Bir değil, onun yaşadıkları ile benim yaşadıklarım benzer bile değil. Ama yaşadığımız birçok içsel savaş, birbirine benzer halde... Değiştiremediğimiz olgular, olsun istediklerimiz ve böyle olmayacaktı dediğimiz çok şey var. Bunun için duygularımızla savaşıyoruz zaten. Çoğu zaman dün ile bugün birbirini tutmuyor, tutamıyor ve "bugüne şükretmeyi gereklilik bilsek de" her an duygularımızla kavgamız ve savaşımız da devam ediyor...
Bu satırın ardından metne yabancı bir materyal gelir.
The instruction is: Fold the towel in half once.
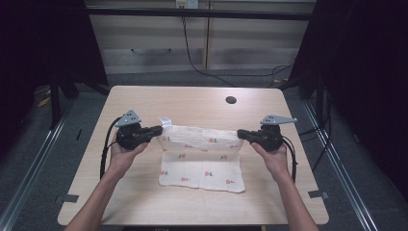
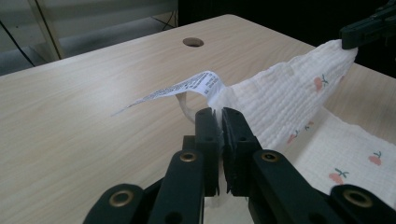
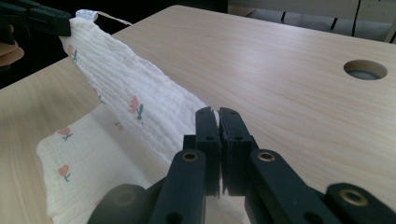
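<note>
Both forearms reach in from the near edge of the wooden table (image 1: 144, 101), palms cupped under the grippers, wrists turned so the two grippers point toward each other across the middle of the tabletop. The left gripper (image 1: 156, 129) sits left of centre, the right gripper (image 1: 240, 134) right of centre, at about the same level.

Between them hangs a white muslin cloth (image 1: 202, 159) printed with small red fruit. Its far edge is lifted and stretched between the grippers, while its near part lies flat on the table, toward the person.

In the left gripper view the left gripper's (image 2: 220, 122) jaws are pressed together on the cloth's (image 2: 285, 100) corner, right beside a printed care label (image 2: 187, 88) that sticks out from that corner toward the far left. In the right gripper view the right gripper's (image 3: 217, 121) jaws are likewise clamped on the opposite corner of the cloth (image 3: 135, 107).

A round cable hole (image 1: 231, 100) lies in the table's far right area, well apart from the cloth.
</note>
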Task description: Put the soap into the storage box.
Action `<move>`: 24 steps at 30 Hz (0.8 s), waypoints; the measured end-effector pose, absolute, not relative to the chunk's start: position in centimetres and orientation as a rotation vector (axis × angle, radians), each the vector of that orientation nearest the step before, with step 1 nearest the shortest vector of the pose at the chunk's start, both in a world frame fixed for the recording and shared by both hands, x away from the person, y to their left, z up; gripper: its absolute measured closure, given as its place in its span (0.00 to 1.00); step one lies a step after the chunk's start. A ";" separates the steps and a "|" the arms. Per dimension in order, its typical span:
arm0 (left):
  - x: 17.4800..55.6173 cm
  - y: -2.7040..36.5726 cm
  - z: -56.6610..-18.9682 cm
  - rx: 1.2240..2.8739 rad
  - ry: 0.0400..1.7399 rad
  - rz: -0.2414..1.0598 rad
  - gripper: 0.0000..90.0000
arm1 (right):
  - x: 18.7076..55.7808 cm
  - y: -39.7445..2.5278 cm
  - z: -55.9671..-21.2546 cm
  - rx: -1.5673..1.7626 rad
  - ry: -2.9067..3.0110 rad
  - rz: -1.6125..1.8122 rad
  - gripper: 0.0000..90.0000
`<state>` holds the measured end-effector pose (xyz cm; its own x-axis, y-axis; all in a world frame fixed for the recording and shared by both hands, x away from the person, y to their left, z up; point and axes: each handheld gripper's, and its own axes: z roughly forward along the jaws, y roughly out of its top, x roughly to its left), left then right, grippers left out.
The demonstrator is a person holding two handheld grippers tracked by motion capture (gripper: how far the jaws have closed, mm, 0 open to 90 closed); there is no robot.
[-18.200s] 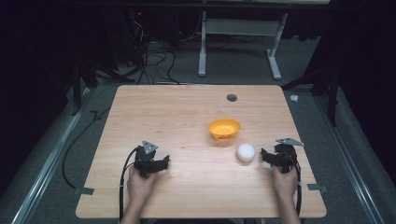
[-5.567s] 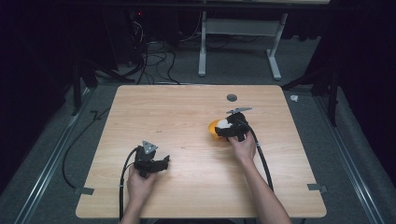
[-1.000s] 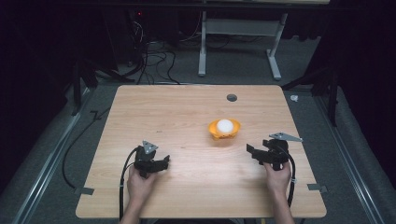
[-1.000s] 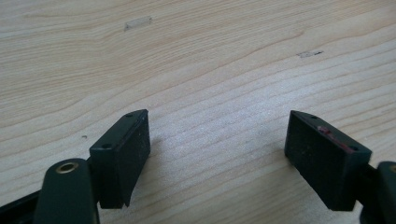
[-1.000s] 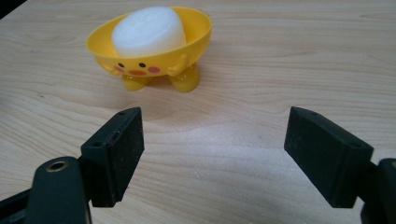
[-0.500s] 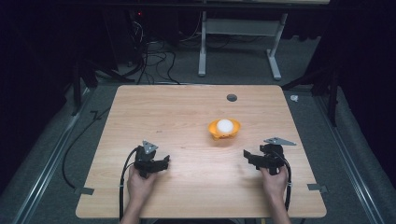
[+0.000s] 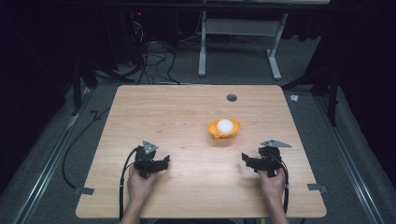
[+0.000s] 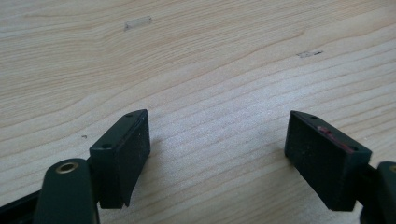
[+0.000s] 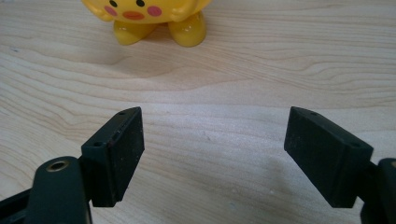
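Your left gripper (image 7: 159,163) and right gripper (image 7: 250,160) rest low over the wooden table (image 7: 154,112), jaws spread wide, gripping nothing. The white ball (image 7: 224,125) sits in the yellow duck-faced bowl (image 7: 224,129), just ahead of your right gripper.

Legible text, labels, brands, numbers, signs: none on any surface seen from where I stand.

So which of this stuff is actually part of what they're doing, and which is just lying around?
Part of the job, I'd guess:
white ball
yellow chick-faced bowl holding it
left gripper, right gripper, both open and empty

Just lying about:
dark round hole in the wooden table
tape bits on the table edges
cables on the floor
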<state>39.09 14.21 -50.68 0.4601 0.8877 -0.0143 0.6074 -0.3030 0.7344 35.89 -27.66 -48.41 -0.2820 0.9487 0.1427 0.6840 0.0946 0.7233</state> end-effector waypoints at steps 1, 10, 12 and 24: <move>39.1 14.2 -50.7 2.027 1.242 0.528 0.25 | 35.9 -27.6 -48.5 1.604 2.021 0.999 0.23; 39.1 14.2 -50.7 2.028 1.242 0.527 0.25 | 35.8 -27.4 -49.0 1.592 2.031 0.967 0.23; 39.1 14.2 -50.7 2.027 1.242 0.528 0.25 | 35.8 -27.4 -49.1 1.593 2.034 0.958 0.23; 39.1 14.2 -50.7 2.027 1.242 0.529 0.25 | 35.8 -26.8 -49.9 1.574 2.049 0.900 0.23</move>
Bugün arkadaşım neler hissediyor, neler düşünüyor, kendisine iyi gelebilecek bir şeyler umuyor mu buluyor mu bilemiyorum; kendimi o sebepten yine garip hissediyorum... İşte ben de onun için sadece umuyor ve dualarımı sürdürmeye devam ediyorum. Bazen sadece "biz ne zaman böyle olduk" diyorum. Bir şeye dair veya değil, dünlerimizde ikimizin hayalleri de bugünkü gibi değildi dediğim noktalar var... Misal o bu yaşında hastanede olmayacaktı da, başka bir yerde hayatını yaşıyor olacaktı; günler geçerken, geleceği nasıl da dünlerdeki hayaller gibi şekillendiremiyoruz... Bazen ben de anlayamıyorum! Kurduklarımız, kuramadıklarımız ve doğru diye verdiğimiz kararlar; bizi bu taraflara mı getirecekti?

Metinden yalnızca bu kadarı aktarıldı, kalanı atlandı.